» Dataset records
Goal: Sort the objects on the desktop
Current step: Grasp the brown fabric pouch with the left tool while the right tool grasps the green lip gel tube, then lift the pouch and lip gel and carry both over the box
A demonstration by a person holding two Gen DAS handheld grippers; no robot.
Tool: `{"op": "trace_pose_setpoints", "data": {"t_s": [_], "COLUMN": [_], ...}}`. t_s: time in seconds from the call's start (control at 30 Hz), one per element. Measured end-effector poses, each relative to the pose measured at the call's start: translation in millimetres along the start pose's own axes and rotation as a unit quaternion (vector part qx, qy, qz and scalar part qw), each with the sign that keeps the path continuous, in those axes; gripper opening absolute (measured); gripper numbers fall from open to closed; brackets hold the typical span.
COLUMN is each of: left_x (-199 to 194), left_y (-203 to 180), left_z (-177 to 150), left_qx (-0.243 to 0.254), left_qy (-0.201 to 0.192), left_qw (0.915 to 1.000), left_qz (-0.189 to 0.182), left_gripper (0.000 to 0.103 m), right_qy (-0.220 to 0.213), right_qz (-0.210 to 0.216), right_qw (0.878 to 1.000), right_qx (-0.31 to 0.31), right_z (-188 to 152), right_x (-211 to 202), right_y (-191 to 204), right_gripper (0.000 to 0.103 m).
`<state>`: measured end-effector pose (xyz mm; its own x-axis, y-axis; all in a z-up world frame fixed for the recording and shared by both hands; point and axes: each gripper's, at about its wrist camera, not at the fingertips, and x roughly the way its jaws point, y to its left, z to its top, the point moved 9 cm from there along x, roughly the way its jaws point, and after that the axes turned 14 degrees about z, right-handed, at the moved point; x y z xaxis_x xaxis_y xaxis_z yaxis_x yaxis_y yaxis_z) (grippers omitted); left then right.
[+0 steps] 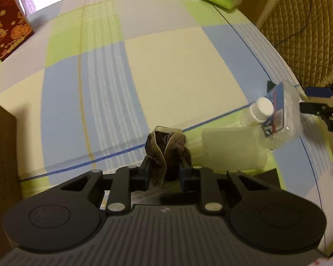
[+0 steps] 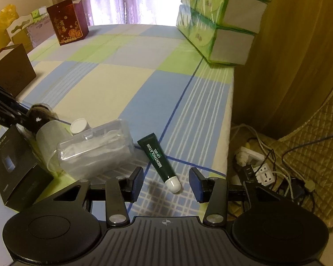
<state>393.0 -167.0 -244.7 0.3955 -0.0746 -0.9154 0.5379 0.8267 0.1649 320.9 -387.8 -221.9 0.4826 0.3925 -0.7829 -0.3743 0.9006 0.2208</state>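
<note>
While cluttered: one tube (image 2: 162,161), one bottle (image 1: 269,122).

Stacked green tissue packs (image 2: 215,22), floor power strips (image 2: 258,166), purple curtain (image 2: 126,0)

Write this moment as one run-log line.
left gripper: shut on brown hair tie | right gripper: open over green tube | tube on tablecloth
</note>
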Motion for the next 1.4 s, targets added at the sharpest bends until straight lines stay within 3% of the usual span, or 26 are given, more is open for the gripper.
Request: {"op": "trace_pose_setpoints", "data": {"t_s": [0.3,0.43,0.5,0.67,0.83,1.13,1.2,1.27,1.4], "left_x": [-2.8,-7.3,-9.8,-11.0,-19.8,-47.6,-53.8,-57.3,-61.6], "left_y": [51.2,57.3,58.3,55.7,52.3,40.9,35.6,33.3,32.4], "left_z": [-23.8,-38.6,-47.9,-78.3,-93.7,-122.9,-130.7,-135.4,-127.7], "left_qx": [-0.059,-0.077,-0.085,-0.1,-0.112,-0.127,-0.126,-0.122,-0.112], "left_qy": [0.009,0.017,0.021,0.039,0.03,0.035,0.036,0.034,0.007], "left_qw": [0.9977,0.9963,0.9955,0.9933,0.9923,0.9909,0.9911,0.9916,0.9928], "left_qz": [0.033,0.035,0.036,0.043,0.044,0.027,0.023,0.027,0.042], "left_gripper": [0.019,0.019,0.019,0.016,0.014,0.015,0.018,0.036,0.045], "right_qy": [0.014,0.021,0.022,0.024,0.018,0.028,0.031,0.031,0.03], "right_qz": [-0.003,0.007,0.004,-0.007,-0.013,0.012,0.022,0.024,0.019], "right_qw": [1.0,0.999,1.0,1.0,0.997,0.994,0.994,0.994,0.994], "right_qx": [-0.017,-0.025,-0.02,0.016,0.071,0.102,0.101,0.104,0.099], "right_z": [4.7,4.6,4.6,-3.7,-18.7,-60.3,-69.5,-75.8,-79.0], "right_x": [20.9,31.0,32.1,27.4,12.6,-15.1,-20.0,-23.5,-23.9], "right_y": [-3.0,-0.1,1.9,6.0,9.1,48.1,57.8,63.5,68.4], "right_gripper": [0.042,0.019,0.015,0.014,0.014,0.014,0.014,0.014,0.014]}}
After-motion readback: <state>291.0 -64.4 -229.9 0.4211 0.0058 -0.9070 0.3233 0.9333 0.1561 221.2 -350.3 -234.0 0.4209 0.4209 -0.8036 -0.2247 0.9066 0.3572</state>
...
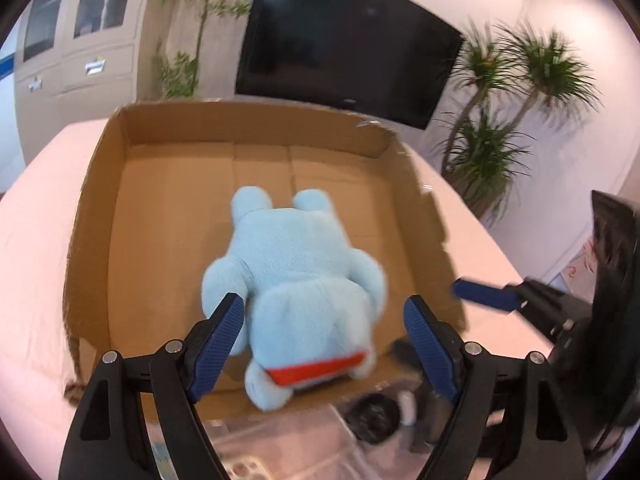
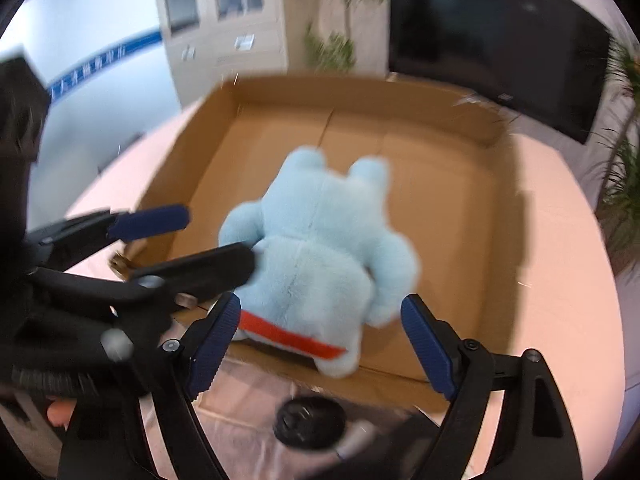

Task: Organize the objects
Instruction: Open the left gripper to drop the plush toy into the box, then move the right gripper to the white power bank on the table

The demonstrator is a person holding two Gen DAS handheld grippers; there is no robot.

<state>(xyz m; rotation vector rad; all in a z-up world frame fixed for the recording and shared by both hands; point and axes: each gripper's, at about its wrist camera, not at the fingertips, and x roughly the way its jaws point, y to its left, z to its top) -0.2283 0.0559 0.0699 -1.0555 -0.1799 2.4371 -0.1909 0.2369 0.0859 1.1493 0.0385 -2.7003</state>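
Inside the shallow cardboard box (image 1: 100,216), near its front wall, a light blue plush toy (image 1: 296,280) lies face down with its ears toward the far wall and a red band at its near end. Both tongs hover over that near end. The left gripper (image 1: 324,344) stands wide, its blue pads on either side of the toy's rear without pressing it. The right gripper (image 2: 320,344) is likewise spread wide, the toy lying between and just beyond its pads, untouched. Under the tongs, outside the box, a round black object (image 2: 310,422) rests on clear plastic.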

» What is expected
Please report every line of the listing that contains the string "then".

» Written reply
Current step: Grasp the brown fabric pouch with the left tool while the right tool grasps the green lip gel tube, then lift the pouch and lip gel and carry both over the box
`<state>`: measured end-effector pose (xyz mm; its own x-axis, y-axis; all in a z-up world frame fixed for the recording and shared by both hands; point and axes: each gripper's, at about its wrist camera, not at the fingertips, and x roughly the way its jaws point, y to its left, z to its top, the point moved 9 cm from there along x, roughly the way its jaws point, and after that the axes turned 14 degrees about z, right-handed, at the moved point; x y z xaxis_x xaxis_y xaxis_z yaxis_x yaxis_y yaxis_z) (grippers omitted); left then right.
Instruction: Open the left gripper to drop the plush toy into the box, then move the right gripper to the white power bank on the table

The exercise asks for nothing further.